Of all the lines below, output only those starting at the one with "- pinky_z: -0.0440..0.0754" and ending at the one with "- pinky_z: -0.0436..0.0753", both ends included, exactly as written.
⟨
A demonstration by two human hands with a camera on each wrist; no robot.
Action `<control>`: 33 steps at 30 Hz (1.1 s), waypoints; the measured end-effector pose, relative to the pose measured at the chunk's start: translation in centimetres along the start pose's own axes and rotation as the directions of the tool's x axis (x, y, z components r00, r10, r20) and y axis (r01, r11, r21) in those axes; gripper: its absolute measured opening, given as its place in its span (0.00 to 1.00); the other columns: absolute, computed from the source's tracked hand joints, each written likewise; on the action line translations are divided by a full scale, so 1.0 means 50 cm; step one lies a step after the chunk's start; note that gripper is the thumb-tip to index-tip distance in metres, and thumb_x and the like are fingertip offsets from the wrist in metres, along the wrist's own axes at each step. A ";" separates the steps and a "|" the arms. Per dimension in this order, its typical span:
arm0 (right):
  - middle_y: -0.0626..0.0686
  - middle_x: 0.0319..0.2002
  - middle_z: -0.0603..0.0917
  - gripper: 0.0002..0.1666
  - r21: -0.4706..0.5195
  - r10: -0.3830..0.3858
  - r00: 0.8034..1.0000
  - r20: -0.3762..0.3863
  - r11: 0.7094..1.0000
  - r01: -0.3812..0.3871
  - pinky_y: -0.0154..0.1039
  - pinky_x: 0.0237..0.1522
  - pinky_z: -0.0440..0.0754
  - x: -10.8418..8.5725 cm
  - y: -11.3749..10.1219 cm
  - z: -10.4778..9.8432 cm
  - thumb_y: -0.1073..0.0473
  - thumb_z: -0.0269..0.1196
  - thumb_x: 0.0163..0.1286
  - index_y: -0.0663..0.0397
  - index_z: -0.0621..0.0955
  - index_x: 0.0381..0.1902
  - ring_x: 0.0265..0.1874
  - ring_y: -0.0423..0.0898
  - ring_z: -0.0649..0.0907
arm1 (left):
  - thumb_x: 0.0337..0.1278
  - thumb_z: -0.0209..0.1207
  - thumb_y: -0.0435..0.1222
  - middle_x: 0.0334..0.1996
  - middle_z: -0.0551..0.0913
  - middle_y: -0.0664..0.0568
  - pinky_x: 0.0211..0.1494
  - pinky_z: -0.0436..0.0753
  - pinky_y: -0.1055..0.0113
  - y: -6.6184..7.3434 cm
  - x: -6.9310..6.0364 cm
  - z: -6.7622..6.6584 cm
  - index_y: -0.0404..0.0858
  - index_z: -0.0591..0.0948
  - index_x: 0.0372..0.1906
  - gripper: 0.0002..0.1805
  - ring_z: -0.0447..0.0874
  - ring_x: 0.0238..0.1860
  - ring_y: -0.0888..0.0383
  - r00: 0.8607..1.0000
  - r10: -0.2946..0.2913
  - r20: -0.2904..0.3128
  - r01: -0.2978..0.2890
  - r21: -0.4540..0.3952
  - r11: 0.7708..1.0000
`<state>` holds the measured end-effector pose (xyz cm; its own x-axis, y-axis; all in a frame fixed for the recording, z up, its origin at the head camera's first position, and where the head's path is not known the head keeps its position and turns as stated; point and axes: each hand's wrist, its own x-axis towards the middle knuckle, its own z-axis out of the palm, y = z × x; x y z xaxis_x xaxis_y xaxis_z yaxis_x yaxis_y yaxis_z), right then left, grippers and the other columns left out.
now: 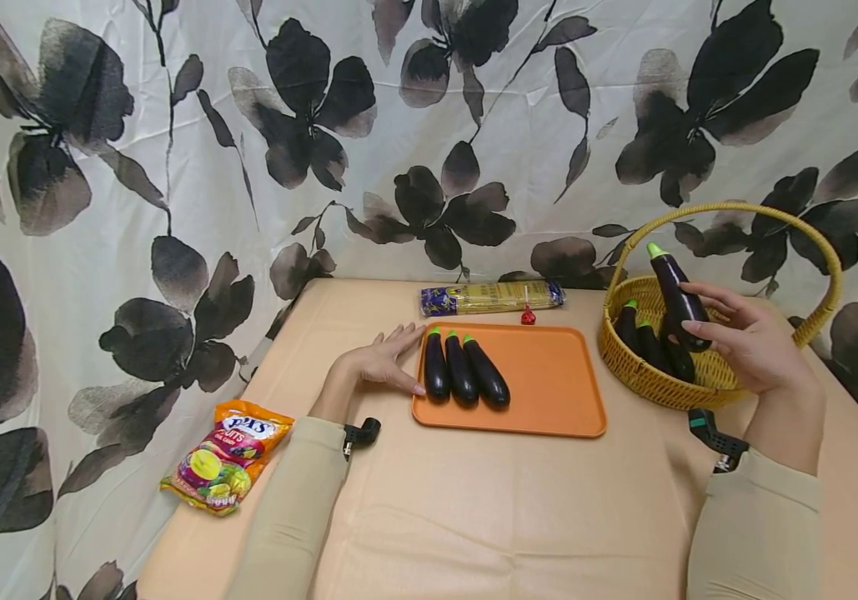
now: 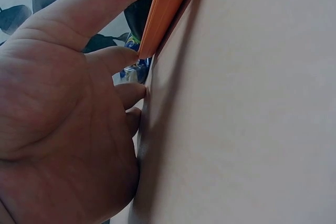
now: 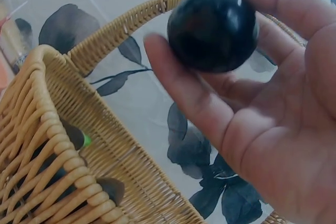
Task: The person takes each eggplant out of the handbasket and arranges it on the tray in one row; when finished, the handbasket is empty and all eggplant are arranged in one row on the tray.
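Observation:
An eggplant (image 1: 678, 302) with a green stem end is pinched in my right hand (image 1: 755, 333), above the yellow wicker basket (image 1: 639, 385). In the right wrist view, the thumb and fingers of the right hand (image 3: 273, 114) curl round the eggplant's dark rounded end (image 3: 212, 30). More eggplants (image 1: 654, 346) lie inside the basket. Three eggplants (image 1: 462, 372) lie side by side on the left part of the orange tray (image 1: 549, 383). My left hand (image 1: 379, 364), fingers spread, touches the tray's left edge; the left wrist view shows its palm (image 2: 58, 124) beside the orange rim (image 2: 165, 14).
Behind the tray lies a long packet (image 1: 492, 297) in blue and clear wrapping, with a small red item (image 1: 528, 316) in front. An orange candy bag (image 1: 228, 457) lies at the table's left edge. The basket's tall handle (image 1: 744, 208) arches over it. Floral cloth hangs behind.

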<state>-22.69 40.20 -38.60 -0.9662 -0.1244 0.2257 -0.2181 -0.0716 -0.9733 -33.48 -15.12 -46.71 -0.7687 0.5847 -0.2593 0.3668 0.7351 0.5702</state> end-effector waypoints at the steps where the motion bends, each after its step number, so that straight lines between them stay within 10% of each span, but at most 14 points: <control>1: 0.50 0.59 0.80 0.33 0.025 -0.016 1.000 0.014 1.000 0.016 0.33 0.46 0.90 -0.001 -0.002 0.002 0.79 0.57 0.73 0.60 0.72 0.74 0.44 0.46 0.91 | 0.42 0.77 0.63 0.86 0.34 0.48 0.85 0.27 0.44 0.000 0.000 0.000 0.52 0.43 0.86 0.73 0.25 0.86 0.47 1.000 0.002 -0.002 -0.002 0.000 1.000; 24: 0.49 0.65 0.73 0.34 -0.164 0.024 0.993 0.112 0.986 -0.005 0.28 0.48 0.87 0.022 0.002 0.043 0.76 0.58 0.74 0.58 0.69 0.76 0.51 0.40 0.85 | 0.40 0.78 0.63 0.86 0.34 0.46 0.85 0.26 0.43 0.001 0.000 0.009 0.51 0.44 0.86 0.73 0.26 0.86 0.47 1.000 0.004 -0.022 -0.004 -0.007 1.000; 33: 0.44 0.64 0.74 0.34 -0.437 0.094 0.991 0.097 0.898 -0.043 0.29 0.46 0.87 0.041 0.004 0.082 0.65 0.63 0.76 0.53 0.70 0.77 0.51 0.35 0.84 | 0.39 0.78 0.63 0.86 0.35 0.46 0.85 0.26 0.44 0.000 0.002 0.009 0.51 0.45 0.86 0.74 0.26 0.86 0.47 1.000 0.006 -0.020 -0.006 -0.017 1.000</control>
<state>-24.18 35.85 -38.18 -0.9647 -0.2259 0.1357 -0.2145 0.3737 -0.9024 -33.31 -14.91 -47.09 -0.7766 0.5823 -0.2404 0.3627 0.7253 0.5851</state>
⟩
#### Problem solution:
  - pinky_z: -0.0440..0.0754
  - x: -10.8418..8.5725 cm
  - y: -11.3749..10.1219 cm
  - z: -10.4778..9.8432 cm
  - thumb_y: -0.1073..0.0473
  - thumb_z: -0.0269..0.1196
  - thumb_x: 0.0163..0.1286
  - index_y: -0.0663..0.0397
  - index_z: -0.0621..0.0955
  - index_x: 0.0381..0.1902
  - ring_x: 0.0265..0.1874
  - ring_y: -0.0423..0.0898
  - ring_z: -0.0649..0.0907
arm1 (left):
  - thumb_x: 0.0337..0.1278
  - thumb_z: -0.0209..0.1207
  - thumb_y: -0.0435..0.1222
  - middle_x: 0.0334..0.1996
  - middle_z: -0.0551..0.0913
  - middle_y: -0.0664..0.0568
  - pinky_x: 0.0211..0.1494
  - pinky_z: -0.0436..0.0753

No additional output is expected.